Passei um ano com um sonho, construindo uma obra a partir de um único tijolo pra conquistá-lo. E lembro-me que resmungava baixinho "se eu conseguir, tudo ficará sempre bem" - acreditando que estaria resolvendo a eternidade da minha vivência. Ou seja, estava me focando no objetivo final, como um fim em si mesmo, ao invés de tornar essa busca algo prazeroso e compensador. Consegui, como havia planejado e tanto sonhado. Mas hoje, que tenho isso em mãos, mal lembro de como sofri e me esforcei. Mal lembro de que tampos atrás era tudo o que eu mais queria na vida. Hoje, já que me foquei muito mais no fim de toda a minha jornada (que aliás, não é nem o começo), perdeu a graça a euforia da conquista. Porque já penso na próxima. Porque a vida vai se projetando nas nossas ambições futuras. E isso, meus amigos, é suicídio.
Quando tive em mente a minha autovalorização, meus olhos lacrimejaram, e eu tive vontade de abraçar a mim mesma. Inspirei fundo o ar, e se todo o meu pulmão nao estourou, foi porque o meu sorriso esvaziou o meu peito. Então, fui feliz recordando-me do processo de ser feliz.
Passei metade desse ano sentindo-me sempre diminuta, já que me tornei escrava dos meus objetivos. E de repente, simplesmente memorizando o que eu fui, pude ter meus tão sonhados cinco minutos de descanso. O tempo parou. As pessoas pararam. Nenhum ruído despertou a minha frigidez. Fiquei passiva, o inconsciente sentindo cada fibra do meu corpo. - Isso é estar viva - . Por minutos apreciei a minha felicidade, que não foi a minha conquista, mas sim a força que eu alcancei buscando.
E essa força foi a voz que eliminou os meus medos, que incentivou o meu vôo, que criou nos meus braços asas do infinito.
Não sei quanto tempo essa sensação vai durar, acredito que seja até quando a minha respiração encurtar, a mão esfriar, e eu dar espaço a coisas tão simples que mal poderiam ser notadas. Até o marinheiro [da última postagem] esquecer o sax no navio, abafar a melodia que poderia salvá-lo, e virar alimento pro desconhecido [talvez, escravo do seu próprio canibalismo], como qualquer corpo que vaga só porque é assim que as coisas se organizaram um dia.
Até quando eu voltar a suar esse instinto humano, que faz do meu pulmão bixo na escala evolutiva, que me envergonha.

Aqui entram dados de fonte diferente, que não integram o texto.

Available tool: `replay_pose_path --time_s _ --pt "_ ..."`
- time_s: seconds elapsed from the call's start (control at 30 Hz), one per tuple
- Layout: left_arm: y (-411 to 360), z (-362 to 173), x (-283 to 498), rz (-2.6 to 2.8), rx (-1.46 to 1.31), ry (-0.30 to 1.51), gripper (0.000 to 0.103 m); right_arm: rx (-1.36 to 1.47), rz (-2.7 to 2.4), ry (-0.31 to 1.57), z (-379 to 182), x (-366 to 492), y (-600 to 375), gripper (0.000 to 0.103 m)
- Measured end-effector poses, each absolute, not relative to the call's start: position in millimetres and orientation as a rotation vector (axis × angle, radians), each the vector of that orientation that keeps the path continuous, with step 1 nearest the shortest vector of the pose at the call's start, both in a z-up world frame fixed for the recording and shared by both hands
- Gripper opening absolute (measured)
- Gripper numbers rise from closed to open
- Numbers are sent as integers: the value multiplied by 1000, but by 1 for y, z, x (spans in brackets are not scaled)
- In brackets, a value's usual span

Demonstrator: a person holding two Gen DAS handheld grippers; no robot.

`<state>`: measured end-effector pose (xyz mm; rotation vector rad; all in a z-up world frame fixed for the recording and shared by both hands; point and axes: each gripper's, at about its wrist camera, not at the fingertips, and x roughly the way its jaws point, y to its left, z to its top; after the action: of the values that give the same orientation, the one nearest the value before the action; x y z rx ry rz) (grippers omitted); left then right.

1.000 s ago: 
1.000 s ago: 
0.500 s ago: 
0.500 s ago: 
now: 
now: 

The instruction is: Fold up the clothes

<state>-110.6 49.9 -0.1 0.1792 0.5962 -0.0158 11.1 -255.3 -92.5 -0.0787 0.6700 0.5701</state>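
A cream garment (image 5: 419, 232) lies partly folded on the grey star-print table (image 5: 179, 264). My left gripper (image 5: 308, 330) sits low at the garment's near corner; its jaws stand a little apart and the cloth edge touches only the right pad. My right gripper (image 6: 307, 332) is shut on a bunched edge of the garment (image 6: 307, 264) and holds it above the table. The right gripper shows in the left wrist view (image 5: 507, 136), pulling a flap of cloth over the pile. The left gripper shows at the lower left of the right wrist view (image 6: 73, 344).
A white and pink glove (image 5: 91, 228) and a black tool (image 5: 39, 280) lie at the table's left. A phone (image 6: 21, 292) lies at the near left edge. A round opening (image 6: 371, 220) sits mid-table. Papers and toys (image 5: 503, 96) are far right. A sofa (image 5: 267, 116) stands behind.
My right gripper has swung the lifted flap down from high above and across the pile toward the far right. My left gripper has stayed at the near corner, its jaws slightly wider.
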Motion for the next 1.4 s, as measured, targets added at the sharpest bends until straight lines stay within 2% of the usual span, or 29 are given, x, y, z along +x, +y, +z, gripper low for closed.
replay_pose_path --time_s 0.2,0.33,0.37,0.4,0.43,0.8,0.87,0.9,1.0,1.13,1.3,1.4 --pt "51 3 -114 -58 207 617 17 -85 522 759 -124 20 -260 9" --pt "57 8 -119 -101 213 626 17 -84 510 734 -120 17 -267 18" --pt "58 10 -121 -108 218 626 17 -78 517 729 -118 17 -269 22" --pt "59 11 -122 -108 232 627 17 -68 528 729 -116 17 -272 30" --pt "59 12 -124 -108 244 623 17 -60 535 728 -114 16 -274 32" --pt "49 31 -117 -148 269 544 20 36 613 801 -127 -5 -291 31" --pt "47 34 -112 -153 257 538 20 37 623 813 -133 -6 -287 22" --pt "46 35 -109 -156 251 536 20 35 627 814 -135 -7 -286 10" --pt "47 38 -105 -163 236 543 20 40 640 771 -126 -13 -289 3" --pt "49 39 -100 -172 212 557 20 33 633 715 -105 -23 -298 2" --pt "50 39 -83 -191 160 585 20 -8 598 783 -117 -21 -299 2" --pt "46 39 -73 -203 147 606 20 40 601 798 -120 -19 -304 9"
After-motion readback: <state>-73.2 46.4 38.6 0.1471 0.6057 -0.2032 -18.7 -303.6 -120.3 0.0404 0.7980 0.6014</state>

sexta-feira, agosto 11, 2006

Bonecos de osso, carne de plástico

A simplicidade do meu mundo está me conquistando. Sempre olhei pras coisas como se elas fossem as mais distantes, inalcançáveis e tendessem para um ciclo final. É como não dar corda na boneca por saber que numa hora, ali depois de alguns passos, ela vai parar e precisar de um outro impulso externo pra ir em frente. Assim que vivemos. Eu entendi que a morte traz a vida muito mais do que esta traz aquela. Todos nós temos que entender que a felicidade é o processo. É como ter uma pedra com luminosidade verde forte no alto da montanha mais perigosa. Tentar subir até lá é arriscado. Muitos param no primeiro passo, e apenas coexistem. Outros tentam subir, mas ficam tão obcecados em atingir o topo que esquecem de se aprazeirar com o presente, ou seja, a busca. Quanto mais subimos, mais a pedra vai afastando. Porque nossos sonhos aumentam, as exigências também. E uma coisa é certa: jamais chegaremos lá. Mas isso não é um ponto negativo, amigos. Vejo a maior condição de vida que nos foi dada. Porque a felicidade é apreciar o processo de ser feliz, mesmo que nunca possamos sentar e dizer "estou com a pedra nas mãos, agora é só guardar no bolso e descansar". Senão aí sim a vida teria um começo, meio e fim. E o sentido dela seria pegar a pedra ou não.
Mas é muito mais que isso. A inteligência não é apenas estudar com calma os caminhos, os atalhos, as dificuldades do relevo. É bem mais emocional.
Nunca me considerei uma pessoa com inteligência emocional, porque nunca soube me disvincular do passado e deixar de almejar o futuro pra contemplar o presente. Ou vivemos da nostalgia, ou dos nossos sonhos. Mas nunca do chão em que estamos pisando. Sempre busquei alto, "um dia..." (e isso é confortante, não é mesmo? O quê seria de nós se não existisse esse 'um dia..'?). Mas enfim, aprendi a ter paciência, a respirar e a viver meu presente sem planejar a vida ou relembrar o que não vivo mais.
É incrível como temos que rolar montanha abaixo pra saber como subir. A princípio vamos correndo, eufóricos, sem guadar forças pra trilha mais difícil. E despencamos. Ainda bem. Senão seria tudo tão fácil que eu preferiria ficar tomando chá nas dunas ali embaixo.
Uma coisa é certa. A partir do momento que aprendemos a apreciar o presente e manter a mente no presente, conseguimos chegar o mais perto do que chamam de felicidade. A nostalgia traz angústia e o futuro, medo. Para o presente, não precisamops matar o tempo nem encolhê-lo, não precisamos deixar de solucionar ou esperar, só basta.. viver.
A nossa maior virtude é não sermos felizes.
Senão sentaríamos na grama, e depois de meia hora a pedra tocável já perderia a graça, tornaria-se sem cor, e a vida ficaria sem sentido. Quando está no auge dos nossos sonhos, tudo fica tão especial. Nada é melhor do que uma conquista. E nada é mais estimulante do que um fracasso.
Não é viver pra morrer.
Não é morrer sem viver.

É como se fôssemos bonecos gigantes esperando que dêem corda para andarmos e tocarmos aquela musiquinha. Uma vez que aprendemos a fazer isso com o próprio peito, deixamos de esperar que nos dêem corda no futuro ou relembrar o quanto andamos no passado.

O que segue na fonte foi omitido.